# torque steer???



## droppinbottom (Jun 30, 2003)

alright here is the deal i have noticed that my car wants to pull to the right. i dont believe it is the alignment. if i drive down the road coasting the car holds a straight line. if i touch the gas a little the car veers to the right. i have noticed if i set the cruise and let go of the wheel it will pull right. anyone else experience any of this? i have had other front wheel drive cars and never noticed anything like this. i have appointment tomorrow at dealership and just wanted some imput before i ask the dealership. thanks


----------



## chimmike (Oct 17, 2002)

that's alignment. if you set cruise and it does that, it's definitely not torque steer. torque steer is from heavy acceleration.


----------



## droppinbottom (Jun 30, 2003)

chimmike said:


> that's alignment. if you set cruise and it does that, it's definitely not torque steer. torque steer is from heavy acceleration.


that is what i was thinking but what about when i throw it in neutral and the car holds a straight line? i can be coasting about 50 in 6th and the car will hold a straight line and as soon as i touch the gas the steering wheel will turn just a little to the right. any ideas


----------



## 032.5SerSPecV (Mar 16, 2004)

droppinbottom said:


> that is what i was thinking but what about when i throw it in neutral and the car holds a straight line? i can be coasting about 50 in 6th and the car will hold a straight line and as soon as i touch the gas the steering wheel will turn just a little to the right. any ideas


 Your Diff could be out of Whack....do you do a lot of Burnouts or wheel hops off the line these actions could contribute to issues.


----------



## Silvspec86 (Apr 4, 2003)

its alignment, and if it is torque steer it should pull to the left on a spec-V, not right. i dont think its the diff, cuz if he is going in a straight line and an LSD was whaked, it would either lock the axle straight or let it free loose, both dont sound like it would make it pull to the right, espesically if he was kroozin in neutral and it was doing straight. but i could be wrong. what did the dealer say?


----------



## droppinbottom (Jun 30, 2003)

took it to the dealer and the tech could not notice anything so i took the gm for a ride and showed him what it was doing. he didnt know either he said he would contact nissan and hopefully would have an answer for me today but sofar no news. i know it is not road crown. which is the first thing the dealership wanted to tell me that it was.


----------



## minute rice sentra (Mar 21, 2003)

My car pulls to the right on acceleration after an incident that derimmed my front pass. side tire, it did do it a little before the accident but now it's about twice as bad.
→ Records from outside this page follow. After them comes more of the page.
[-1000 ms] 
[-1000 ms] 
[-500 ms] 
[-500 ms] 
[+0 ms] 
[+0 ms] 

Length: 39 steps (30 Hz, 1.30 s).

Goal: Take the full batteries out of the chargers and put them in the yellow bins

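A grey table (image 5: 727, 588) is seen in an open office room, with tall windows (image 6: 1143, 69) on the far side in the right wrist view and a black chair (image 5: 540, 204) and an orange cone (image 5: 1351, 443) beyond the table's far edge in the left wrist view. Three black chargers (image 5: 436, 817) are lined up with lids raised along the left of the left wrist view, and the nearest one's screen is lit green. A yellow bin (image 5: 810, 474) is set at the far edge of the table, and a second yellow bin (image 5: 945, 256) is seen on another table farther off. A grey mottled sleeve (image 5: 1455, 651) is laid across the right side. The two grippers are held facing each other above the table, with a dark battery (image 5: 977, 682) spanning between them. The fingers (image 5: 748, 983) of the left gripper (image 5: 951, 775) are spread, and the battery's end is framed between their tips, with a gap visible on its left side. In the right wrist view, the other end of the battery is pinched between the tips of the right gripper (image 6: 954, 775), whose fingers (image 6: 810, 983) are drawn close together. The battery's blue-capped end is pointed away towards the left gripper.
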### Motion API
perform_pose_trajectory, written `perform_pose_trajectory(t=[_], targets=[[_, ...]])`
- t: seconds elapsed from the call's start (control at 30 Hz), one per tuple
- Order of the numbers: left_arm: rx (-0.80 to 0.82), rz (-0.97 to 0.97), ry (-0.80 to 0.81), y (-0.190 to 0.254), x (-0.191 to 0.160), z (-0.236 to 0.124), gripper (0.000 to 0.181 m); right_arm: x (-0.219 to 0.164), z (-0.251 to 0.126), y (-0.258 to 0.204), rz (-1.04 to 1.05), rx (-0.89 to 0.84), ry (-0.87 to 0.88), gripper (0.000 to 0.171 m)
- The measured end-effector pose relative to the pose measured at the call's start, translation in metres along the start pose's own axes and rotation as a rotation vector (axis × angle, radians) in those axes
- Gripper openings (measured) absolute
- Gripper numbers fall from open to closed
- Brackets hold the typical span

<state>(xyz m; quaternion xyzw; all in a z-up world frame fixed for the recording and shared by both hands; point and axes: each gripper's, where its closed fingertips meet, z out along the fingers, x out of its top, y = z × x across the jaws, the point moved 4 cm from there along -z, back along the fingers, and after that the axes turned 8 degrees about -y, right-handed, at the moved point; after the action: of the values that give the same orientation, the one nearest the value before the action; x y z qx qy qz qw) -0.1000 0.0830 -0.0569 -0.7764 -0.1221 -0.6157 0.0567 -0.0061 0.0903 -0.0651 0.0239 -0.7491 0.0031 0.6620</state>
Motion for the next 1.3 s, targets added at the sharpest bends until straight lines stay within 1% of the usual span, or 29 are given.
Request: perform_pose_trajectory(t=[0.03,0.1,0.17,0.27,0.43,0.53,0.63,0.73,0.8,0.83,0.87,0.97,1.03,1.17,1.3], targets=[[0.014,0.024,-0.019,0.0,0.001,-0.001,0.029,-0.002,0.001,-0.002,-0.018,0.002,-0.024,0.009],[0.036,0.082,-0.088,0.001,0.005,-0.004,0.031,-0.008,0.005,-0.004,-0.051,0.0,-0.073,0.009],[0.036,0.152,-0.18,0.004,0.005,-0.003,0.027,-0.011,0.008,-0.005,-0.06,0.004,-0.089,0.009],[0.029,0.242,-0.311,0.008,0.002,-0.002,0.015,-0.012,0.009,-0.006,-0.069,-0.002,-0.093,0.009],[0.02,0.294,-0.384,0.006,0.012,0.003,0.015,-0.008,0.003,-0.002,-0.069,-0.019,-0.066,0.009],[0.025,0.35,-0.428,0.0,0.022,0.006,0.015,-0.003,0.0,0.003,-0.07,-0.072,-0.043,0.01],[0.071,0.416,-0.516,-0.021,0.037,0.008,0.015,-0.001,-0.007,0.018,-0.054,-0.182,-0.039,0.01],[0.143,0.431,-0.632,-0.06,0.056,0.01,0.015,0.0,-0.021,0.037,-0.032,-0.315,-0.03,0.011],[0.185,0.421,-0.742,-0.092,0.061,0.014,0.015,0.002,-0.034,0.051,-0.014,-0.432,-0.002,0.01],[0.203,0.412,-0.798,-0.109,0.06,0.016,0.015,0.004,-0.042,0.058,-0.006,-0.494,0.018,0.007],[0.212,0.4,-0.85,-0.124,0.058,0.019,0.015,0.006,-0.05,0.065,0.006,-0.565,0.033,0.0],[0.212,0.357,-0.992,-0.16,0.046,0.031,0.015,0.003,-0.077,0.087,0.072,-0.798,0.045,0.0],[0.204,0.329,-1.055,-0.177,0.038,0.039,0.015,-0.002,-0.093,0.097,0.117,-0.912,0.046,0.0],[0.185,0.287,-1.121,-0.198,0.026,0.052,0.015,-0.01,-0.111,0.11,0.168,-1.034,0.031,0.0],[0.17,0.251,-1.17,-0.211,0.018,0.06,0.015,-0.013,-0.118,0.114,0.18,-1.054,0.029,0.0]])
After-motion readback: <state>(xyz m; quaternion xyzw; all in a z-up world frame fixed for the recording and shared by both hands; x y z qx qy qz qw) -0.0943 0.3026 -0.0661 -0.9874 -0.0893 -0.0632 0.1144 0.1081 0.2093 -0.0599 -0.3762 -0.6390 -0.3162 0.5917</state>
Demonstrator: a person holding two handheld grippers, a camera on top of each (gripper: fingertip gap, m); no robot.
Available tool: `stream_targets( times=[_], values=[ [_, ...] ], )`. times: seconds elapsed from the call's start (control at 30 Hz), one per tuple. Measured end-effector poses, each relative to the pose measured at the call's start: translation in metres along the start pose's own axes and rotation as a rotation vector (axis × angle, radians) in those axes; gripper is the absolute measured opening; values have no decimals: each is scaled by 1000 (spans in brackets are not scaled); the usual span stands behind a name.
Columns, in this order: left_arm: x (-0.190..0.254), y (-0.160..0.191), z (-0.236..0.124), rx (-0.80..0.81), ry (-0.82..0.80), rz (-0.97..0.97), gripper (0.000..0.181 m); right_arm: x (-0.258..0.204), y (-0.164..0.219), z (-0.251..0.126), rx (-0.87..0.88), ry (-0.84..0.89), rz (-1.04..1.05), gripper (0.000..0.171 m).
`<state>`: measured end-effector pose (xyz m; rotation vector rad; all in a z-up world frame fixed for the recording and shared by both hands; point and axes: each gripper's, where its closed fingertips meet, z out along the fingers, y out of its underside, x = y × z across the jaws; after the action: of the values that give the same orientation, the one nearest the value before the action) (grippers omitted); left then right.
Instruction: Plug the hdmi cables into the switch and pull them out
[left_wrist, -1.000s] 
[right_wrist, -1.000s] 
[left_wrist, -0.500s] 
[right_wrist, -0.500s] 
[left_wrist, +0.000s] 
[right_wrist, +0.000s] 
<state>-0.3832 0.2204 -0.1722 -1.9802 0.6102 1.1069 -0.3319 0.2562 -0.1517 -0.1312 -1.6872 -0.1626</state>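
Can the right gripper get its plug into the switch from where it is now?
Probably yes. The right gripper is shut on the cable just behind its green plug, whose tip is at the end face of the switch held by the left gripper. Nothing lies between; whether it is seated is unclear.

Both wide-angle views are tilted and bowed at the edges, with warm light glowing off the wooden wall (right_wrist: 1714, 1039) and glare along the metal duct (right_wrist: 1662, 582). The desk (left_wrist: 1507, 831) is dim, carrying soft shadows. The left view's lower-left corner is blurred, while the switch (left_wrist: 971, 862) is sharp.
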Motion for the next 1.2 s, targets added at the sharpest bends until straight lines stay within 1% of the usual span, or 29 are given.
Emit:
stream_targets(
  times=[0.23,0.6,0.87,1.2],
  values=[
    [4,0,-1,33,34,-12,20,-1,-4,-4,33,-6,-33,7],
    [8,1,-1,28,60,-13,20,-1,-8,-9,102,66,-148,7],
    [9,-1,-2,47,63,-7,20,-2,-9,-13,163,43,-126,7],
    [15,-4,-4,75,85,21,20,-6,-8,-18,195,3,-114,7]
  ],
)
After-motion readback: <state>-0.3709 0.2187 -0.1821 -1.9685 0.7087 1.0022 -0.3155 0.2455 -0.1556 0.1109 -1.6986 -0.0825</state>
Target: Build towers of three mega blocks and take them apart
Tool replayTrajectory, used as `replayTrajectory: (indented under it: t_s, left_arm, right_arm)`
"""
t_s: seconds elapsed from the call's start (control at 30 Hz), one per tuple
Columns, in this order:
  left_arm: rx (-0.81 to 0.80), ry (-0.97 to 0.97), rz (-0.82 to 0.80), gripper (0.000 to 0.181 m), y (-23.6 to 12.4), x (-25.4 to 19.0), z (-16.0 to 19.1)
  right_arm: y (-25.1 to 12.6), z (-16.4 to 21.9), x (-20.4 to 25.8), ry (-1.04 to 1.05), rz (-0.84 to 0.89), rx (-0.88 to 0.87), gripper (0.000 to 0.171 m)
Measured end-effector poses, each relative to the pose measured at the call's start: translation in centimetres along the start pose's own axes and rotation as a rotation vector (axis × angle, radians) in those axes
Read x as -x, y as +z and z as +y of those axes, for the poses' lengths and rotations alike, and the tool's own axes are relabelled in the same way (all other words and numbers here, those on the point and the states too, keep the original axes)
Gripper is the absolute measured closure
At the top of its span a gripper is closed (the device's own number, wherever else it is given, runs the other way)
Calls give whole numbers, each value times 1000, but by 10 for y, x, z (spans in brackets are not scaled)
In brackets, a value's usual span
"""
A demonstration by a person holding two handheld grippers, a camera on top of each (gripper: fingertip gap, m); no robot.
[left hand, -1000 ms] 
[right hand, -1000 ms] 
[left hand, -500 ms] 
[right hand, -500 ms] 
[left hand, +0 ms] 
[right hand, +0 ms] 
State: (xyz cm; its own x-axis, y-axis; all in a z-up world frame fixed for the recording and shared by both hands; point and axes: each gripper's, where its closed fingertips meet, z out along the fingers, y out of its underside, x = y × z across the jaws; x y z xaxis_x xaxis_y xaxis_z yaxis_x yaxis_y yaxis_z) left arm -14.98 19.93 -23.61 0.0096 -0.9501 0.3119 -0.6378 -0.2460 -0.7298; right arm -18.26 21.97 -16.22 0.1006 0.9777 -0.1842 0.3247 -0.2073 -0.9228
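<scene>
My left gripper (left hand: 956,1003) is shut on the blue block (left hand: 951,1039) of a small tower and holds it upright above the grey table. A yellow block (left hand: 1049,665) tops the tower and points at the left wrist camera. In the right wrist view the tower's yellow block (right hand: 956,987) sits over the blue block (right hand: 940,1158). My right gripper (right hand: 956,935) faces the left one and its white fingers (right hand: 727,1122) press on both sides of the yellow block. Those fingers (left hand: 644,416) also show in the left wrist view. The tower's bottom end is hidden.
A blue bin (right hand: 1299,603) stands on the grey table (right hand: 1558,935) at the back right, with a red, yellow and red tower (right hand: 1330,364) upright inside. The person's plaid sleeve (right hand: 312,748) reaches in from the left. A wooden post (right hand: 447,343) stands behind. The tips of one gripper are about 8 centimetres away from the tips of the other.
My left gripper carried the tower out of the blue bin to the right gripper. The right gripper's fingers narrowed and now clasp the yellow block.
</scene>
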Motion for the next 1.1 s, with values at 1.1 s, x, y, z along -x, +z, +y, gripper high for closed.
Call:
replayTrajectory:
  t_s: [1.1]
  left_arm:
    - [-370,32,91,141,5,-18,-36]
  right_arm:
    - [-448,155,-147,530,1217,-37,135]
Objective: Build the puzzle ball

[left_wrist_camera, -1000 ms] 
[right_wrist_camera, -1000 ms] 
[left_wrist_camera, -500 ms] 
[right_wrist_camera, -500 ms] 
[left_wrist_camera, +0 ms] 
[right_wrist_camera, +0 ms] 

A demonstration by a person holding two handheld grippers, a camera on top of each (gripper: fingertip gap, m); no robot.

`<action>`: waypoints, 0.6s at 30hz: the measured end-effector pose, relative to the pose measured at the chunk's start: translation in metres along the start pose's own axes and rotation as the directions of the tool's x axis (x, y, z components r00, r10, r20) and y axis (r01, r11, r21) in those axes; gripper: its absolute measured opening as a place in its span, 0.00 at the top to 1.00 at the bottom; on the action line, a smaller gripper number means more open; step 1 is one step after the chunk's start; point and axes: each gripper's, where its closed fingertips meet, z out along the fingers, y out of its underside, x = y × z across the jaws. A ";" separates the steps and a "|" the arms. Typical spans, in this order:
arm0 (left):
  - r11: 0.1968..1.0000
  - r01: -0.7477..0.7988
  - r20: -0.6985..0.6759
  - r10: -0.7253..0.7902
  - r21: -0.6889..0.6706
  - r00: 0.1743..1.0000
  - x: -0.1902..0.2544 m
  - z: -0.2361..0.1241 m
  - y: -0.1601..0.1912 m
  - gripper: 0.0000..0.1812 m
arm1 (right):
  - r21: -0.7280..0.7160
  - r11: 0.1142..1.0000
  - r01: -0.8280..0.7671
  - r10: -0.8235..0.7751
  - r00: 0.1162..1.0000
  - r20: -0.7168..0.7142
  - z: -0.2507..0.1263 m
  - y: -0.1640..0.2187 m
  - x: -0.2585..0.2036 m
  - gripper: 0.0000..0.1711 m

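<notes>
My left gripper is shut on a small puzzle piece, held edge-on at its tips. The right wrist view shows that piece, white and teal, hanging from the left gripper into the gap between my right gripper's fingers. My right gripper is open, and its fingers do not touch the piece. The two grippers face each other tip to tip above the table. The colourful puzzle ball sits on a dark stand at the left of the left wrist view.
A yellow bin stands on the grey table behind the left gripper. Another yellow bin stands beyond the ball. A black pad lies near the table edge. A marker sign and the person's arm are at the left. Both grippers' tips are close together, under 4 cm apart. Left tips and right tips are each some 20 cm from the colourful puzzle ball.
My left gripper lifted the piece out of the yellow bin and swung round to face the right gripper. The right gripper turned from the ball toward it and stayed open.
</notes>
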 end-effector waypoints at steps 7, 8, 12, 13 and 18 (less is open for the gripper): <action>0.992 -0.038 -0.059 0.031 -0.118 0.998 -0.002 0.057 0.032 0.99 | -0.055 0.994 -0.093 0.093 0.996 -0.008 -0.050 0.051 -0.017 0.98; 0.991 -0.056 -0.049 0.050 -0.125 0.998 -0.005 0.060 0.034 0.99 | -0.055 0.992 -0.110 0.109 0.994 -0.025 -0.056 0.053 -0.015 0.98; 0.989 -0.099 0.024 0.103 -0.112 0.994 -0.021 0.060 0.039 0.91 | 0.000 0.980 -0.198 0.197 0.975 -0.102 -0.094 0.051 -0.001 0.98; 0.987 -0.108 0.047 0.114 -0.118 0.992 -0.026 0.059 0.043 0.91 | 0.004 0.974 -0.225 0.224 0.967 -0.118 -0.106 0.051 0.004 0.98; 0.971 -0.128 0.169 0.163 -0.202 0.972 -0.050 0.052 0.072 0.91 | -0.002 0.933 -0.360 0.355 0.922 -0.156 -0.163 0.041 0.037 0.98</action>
My car also has worn ball joints, control arm bushings, steering rack, tie-rod ends, etc, I'll fix all that before I go and get it aligned.


----------



## vector03 (Nov 12, 2003)

Under heavy acceleration the car will pull to the left because the shaft is shorter on the drivers side then the passengers side


----------



## sr20dem0n (Mar 19, 2003)

Silvspec86 said:


> its alignment, and if it is torque steer it should pull to the left on a spec-V, not right.





vector03 said:


> Under heavy acceleration the car will pull to the left because the shaft is shorter on the drivers side then the passengers side



It won't always pull to the left, sure the half shaft is shorter, but that only matters if you floor it when the wheel is PERFECTLY straight, and if the wheel is perfectly straight chances are it won't pull at all unless the road is uneven. If the wheel is turned at all it will pull to that side. Go punch it halfway through a right turn and I guarantee you it will pull to the right, same thing with a left turn.


----------